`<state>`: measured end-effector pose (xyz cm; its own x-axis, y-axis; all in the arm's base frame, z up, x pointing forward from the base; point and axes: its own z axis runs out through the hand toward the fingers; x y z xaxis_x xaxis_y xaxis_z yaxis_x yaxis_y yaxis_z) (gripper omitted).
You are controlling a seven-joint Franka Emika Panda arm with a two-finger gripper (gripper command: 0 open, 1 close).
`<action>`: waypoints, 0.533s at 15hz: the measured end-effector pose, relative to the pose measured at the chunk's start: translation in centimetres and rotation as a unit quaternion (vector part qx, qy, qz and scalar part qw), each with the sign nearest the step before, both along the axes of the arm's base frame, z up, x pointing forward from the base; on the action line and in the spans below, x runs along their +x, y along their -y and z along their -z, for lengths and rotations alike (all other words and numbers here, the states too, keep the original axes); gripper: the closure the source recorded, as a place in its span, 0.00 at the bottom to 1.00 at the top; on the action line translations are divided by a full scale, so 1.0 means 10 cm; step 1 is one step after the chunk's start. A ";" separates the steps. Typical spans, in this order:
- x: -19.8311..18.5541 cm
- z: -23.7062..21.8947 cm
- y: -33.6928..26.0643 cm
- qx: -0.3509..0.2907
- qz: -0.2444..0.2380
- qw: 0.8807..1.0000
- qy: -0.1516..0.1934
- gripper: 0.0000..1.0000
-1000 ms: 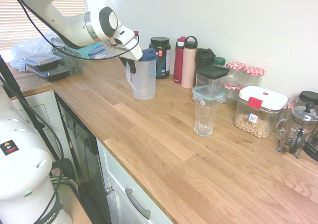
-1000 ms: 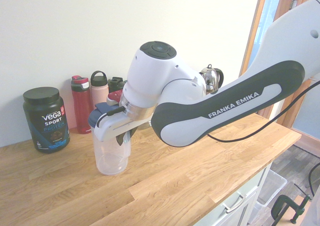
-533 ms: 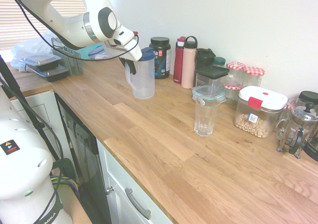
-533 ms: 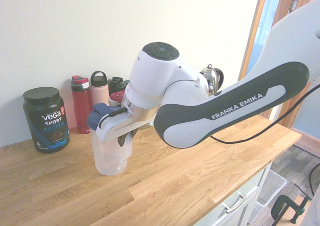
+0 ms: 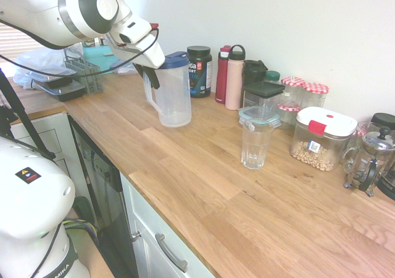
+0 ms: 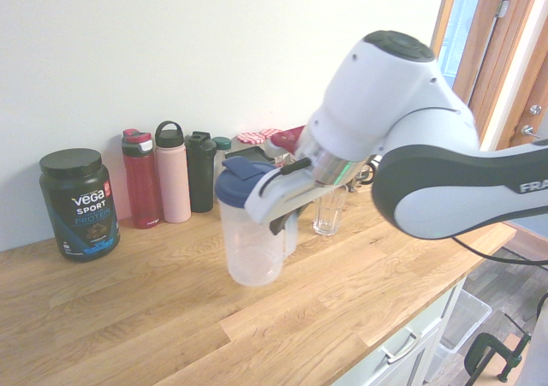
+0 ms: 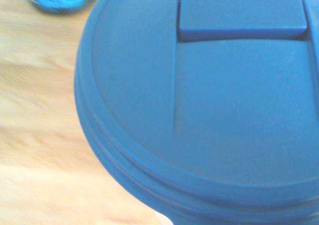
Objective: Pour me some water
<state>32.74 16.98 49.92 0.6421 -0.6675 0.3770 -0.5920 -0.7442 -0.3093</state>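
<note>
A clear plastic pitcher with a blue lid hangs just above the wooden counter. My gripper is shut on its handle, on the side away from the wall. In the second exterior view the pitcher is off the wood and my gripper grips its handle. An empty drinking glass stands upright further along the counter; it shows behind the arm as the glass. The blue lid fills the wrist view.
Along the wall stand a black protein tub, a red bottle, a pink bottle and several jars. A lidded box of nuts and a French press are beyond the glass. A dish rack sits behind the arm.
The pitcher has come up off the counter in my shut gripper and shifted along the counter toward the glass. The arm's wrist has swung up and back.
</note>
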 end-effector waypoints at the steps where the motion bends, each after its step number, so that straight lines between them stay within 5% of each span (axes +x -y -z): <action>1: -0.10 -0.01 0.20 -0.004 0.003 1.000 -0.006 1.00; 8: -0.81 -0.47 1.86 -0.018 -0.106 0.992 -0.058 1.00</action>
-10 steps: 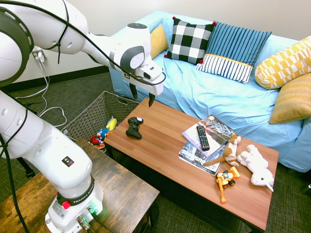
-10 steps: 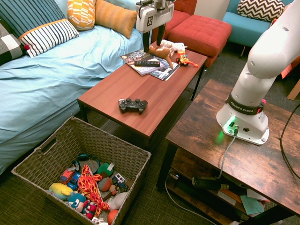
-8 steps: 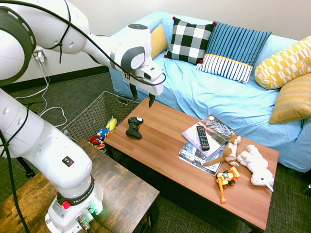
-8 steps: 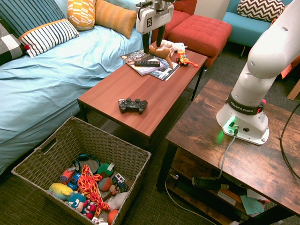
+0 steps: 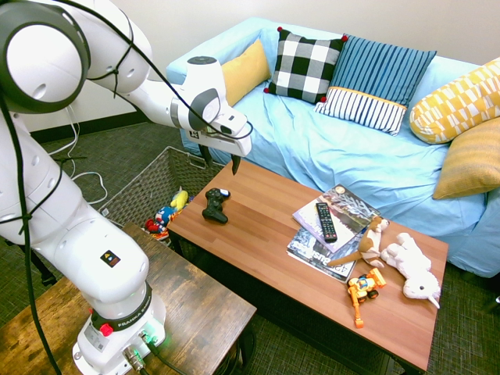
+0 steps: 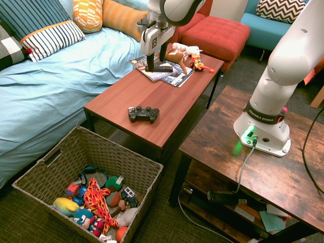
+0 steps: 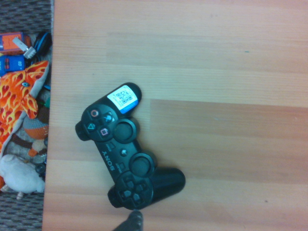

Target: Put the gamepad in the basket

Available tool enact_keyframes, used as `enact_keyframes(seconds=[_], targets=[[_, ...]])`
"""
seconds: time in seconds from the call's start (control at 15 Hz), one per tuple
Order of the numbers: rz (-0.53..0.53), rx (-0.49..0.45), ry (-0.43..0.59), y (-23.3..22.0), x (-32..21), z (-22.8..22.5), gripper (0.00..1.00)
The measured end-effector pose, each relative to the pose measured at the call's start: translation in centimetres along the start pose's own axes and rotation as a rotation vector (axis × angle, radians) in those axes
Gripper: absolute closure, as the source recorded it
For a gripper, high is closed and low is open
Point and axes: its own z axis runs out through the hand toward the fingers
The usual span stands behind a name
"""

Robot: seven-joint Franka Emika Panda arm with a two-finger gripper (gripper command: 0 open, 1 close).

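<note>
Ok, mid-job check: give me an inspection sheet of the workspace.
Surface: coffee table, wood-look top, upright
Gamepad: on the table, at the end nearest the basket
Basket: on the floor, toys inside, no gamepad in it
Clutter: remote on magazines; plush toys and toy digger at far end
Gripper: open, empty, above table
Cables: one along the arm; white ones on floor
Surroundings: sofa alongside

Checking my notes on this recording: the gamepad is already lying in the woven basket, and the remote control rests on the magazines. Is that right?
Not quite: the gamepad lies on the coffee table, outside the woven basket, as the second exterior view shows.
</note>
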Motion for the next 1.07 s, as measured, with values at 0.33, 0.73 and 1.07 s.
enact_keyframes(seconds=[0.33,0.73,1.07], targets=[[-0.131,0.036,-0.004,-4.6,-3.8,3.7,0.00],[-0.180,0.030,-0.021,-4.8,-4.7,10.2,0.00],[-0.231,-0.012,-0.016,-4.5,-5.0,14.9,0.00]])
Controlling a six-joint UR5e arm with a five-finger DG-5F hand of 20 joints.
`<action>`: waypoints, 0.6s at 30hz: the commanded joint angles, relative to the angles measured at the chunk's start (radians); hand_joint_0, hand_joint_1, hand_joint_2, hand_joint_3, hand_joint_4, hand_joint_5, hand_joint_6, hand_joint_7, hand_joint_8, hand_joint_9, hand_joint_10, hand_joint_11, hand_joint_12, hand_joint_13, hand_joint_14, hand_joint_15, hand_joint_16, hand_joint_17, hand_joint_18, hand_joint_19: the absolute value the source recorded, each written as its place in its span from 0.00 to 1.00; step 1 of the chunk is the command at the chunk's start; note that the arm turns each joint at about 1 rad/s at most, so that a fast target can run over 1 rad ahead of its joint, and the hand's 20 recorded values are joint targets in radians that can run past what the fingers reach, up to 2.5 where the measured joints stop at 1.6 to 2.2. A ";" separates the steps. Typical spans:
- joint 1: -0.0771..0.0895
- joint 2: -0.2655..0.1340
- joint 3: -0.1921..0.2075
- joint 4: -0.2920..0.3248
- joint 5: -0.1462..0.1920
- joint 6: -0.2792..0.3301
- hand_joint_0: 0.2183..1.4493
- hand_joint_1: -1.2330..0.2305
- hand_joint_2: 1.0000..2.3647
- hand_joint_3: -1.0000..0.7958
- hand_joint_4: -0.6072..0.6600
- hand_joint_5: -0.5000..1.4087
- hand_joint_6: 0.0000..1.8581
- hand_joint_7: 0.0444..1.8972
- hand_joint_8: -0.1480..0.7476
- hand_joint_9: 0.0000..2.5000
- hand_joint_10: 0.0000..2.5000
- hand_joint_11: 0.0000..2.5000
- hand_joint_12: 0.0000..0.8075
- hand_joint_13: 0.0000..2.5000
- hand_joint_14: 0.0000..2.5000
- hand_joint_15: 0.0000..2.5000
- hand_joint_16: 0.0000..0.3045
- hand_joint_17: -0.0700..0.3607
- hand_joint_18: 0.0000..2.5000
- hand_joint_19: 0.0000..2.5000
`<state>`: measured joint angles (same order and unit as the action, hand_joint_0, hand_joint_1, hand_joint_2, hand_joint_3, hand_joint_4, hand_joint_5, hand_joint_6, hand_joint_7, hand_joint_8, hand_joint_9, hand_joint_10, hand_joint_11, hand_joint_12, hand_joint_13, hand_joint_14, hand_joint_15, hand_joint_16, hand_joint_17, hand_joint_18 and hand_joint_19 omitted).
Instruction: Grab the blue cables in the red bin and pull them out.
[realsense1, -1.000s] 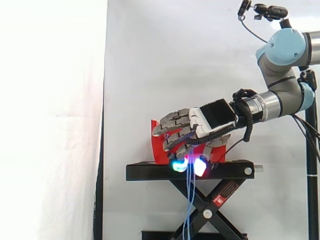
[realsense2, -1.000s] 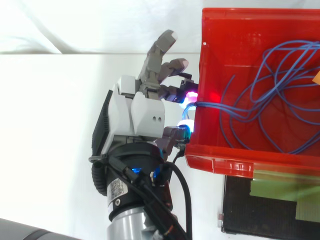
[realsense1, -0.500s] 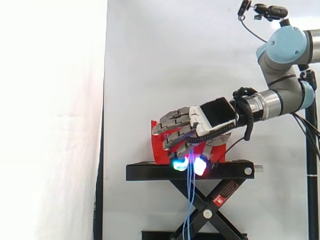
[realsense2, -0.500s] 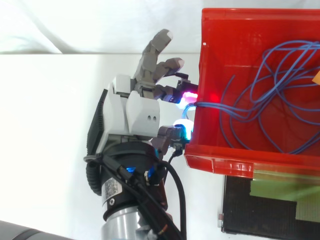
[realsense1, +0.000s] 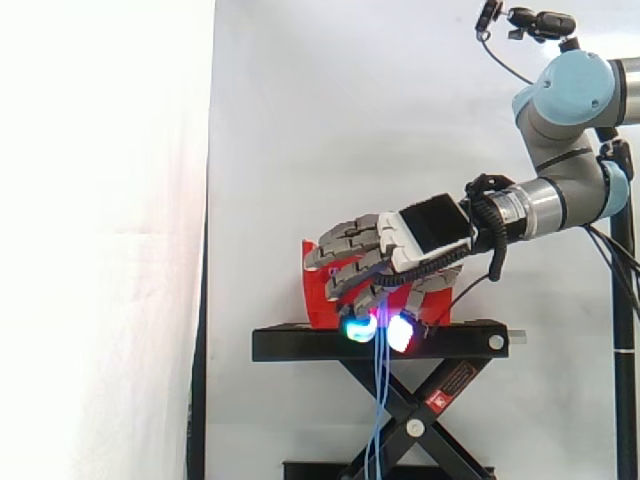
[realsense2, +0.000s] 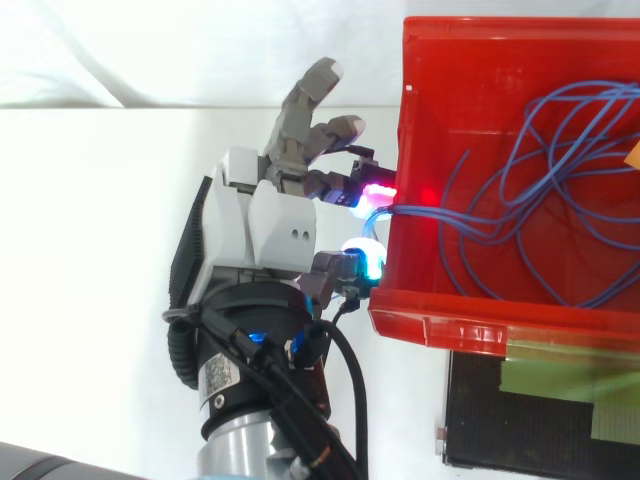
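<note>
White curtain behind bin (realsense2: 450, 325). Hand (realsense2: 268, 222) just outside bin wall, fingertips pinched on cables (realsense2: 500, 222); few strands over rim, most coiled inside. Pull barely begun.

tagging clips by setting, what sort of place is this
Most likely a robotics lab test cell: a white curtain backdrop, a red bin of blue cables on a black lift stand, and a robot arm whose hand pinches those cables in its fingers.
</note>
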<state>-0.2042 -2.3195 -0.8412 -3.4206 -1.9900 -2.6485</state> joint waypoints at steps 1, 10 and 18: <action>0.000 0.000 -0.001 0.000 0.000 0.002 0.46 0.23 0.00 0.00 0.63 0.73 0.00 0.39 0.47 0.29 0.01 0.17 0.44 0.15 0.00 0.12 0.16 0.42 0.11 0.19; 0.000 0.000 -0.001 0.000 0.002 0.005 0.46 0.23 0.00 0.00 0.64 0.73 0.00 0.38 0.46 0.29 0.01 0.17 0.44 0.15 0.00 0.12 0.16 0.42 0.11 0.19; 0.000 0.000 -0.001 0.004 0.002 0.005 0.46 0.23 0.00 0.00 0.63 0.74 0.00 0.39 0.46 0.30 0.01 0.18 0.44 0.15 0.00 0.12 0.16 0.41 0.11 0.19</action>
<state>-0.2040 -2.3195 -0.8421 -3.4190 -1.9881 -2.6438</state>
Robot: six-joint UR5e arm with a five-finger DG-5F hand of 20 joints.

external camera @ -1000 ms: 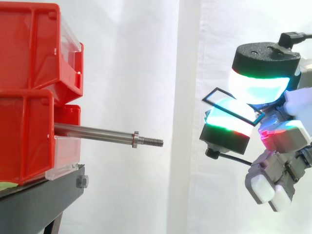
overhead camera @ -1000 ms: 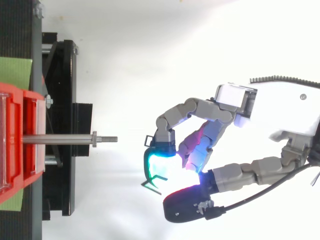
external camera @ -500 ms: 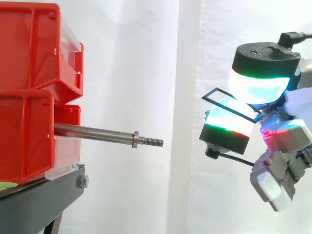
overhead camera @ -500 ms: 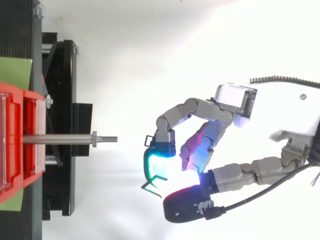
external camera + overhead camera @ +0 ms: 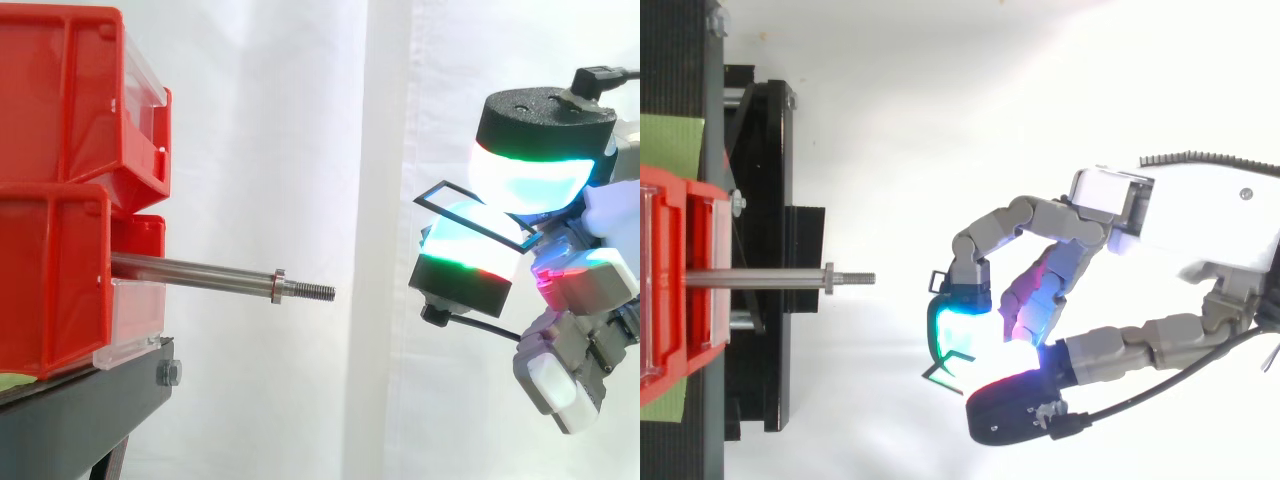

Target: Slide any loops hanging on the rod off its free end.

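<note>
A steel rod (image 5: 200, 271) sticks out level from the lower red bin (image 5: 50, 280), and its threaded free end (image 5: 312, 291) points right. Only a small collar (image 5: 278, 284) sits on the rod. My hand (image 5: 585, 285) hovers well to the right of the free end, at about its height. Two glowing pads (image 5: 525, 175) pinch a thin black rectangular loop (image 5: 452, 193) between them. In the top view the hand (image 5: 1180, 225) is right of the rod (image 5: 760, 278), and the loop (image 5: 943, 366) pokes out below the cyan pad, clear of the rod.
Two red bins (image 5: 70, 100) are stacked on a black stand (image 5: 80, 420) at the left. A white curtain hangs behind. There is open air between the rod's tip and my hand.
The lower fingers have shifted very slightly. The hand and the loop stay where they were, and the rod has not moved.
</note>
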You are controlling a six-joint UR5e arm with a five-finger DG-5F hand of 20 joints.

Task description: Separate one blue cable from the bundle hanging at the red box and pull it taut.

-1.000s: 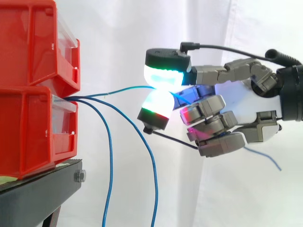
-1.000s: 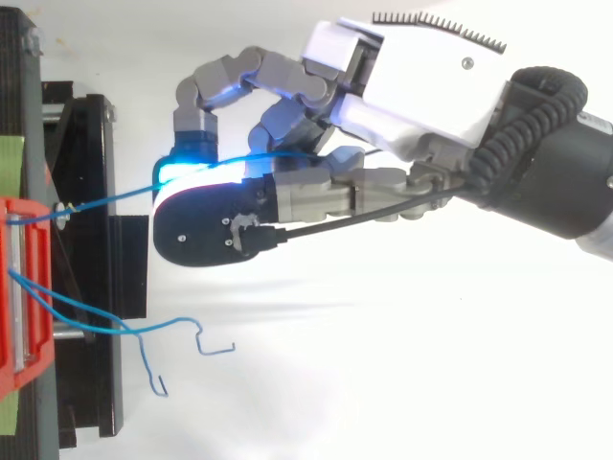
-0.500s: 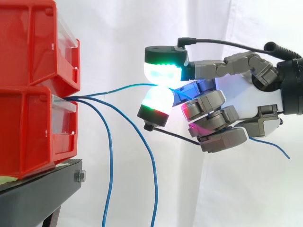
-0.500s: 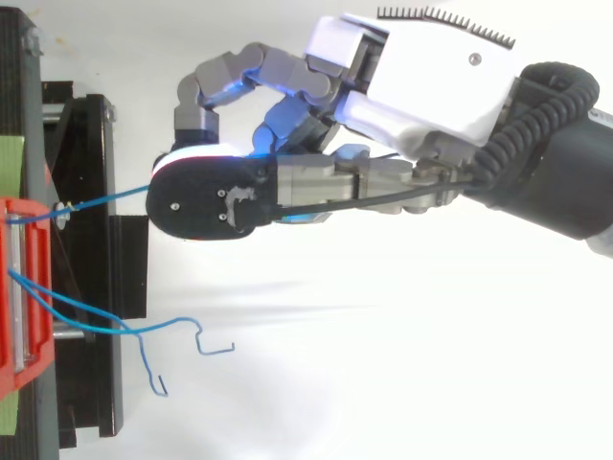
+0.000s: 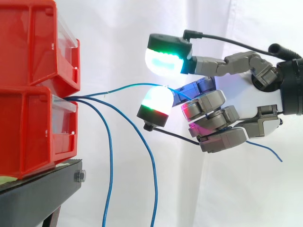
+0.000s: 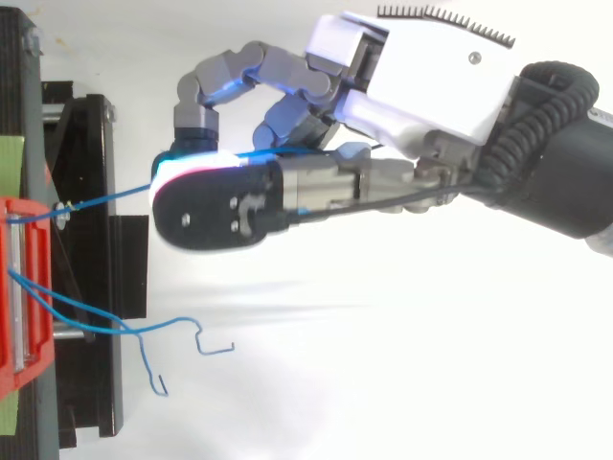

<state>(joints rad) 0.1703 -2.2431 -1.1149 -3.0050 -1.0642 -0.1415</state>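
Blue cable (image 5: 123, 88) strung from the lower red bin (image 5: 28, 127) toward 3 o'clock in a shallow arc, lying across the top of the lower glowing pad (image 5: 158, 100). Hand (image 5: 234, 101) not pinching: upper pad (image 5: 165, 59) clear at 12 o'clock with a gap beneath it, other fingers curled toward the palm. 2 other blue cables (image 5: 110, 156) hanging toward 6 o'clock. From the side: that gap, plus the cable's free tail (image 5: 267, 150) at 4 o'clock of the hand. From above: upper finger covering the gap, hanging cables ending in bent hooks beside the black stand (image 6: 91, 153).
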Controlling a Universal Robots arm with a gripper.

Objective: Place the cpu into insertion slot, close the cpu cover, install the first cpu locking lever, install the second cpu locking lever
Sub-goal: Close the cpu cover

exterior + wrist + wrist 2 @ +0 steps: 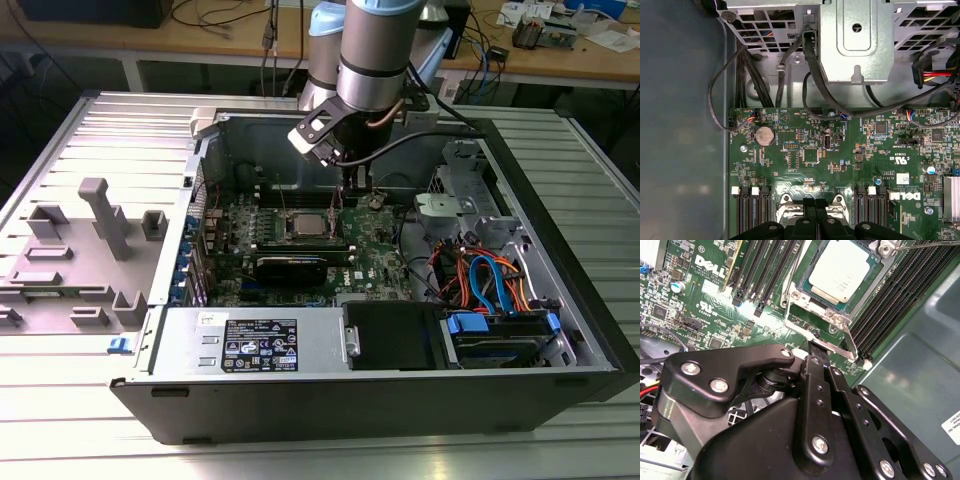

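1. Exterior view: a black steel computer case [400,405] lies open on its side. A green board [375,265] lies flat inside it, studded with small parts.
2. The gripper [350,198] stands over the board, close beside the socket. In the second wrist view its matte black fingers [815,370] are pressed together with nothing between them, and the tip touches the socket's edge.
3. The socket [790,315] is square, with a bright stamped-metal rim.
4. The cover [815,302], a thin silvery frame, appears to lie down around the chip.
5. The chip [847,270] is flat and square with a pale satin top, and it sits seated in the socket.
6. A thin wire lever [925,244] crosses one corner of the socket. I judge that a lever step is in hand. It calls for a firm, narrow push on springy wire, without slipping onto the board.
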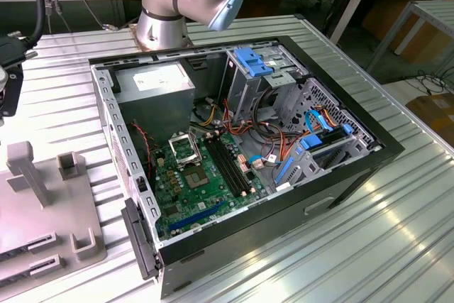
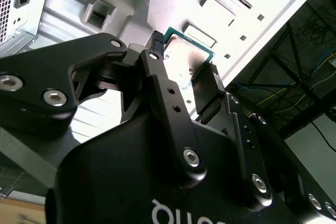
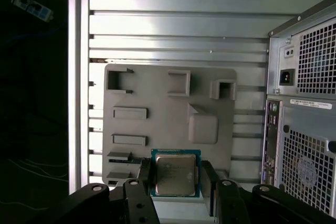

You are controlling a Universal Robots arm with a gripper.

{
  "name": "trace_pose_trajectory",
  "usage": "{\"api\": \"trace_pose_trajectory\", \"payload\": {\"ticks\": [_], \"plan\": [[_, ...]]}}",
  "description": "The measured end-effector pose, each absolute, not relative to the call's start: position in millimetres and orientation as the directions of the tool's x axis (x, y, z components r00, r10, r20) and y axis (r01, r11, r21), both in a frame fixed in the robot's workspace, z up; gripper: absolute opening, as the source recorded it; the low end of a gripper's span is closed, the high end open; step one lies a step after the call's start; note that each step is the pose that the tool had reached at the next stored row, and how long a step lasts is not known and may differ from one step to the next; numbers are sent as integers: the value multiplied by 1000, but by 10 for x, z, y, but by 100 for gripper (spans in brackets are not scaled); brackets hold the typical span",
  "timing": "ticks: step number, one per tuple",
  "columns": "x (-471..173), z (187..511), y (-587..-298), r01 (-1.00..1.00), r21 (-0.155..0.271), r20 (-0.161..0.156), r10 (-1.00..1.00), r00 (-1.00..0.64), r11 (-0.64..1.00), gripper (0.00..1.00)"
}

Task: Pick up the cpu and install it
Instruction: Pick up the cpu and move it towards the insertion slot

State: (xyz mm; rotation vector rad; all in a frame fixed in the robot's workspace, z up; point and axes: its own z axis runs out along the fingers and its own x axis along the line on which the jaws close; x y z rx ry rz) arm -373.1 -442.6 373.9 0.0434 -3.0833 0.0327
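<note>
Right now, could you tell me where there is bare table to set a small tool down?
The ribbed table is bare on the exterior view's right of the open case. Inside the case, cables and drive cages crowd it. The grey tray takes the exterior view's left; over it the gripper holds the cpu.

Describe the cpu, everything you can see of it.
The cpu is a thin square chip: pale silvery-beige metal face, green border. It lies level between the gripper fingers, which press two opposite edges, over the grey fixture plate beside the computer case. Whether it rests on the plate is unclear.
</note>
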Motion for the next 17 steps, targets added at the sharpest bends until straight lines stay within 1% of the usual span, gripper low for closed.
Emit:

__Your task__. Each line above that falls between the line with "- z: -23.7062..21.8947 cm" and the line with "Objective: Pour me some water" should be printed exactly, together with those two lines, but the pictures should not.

__Result below__.
- z: -23.7062..21.8947 cm
- y: -33.6928..26.0643 cm
- qx: -0.3509..0.2907
- qz: -0.2444..0.2380
- qw: 0.8807..1.0000
- qy: -0.1516..0.1934
- gripper: 0.0000..1.0000
-1000 ms: 
-1000 ms: 
-533 ms: 
-533 ms: 
+0 ms: 
+0 ms: 
+0 ms: 
Objective: Pour me some water

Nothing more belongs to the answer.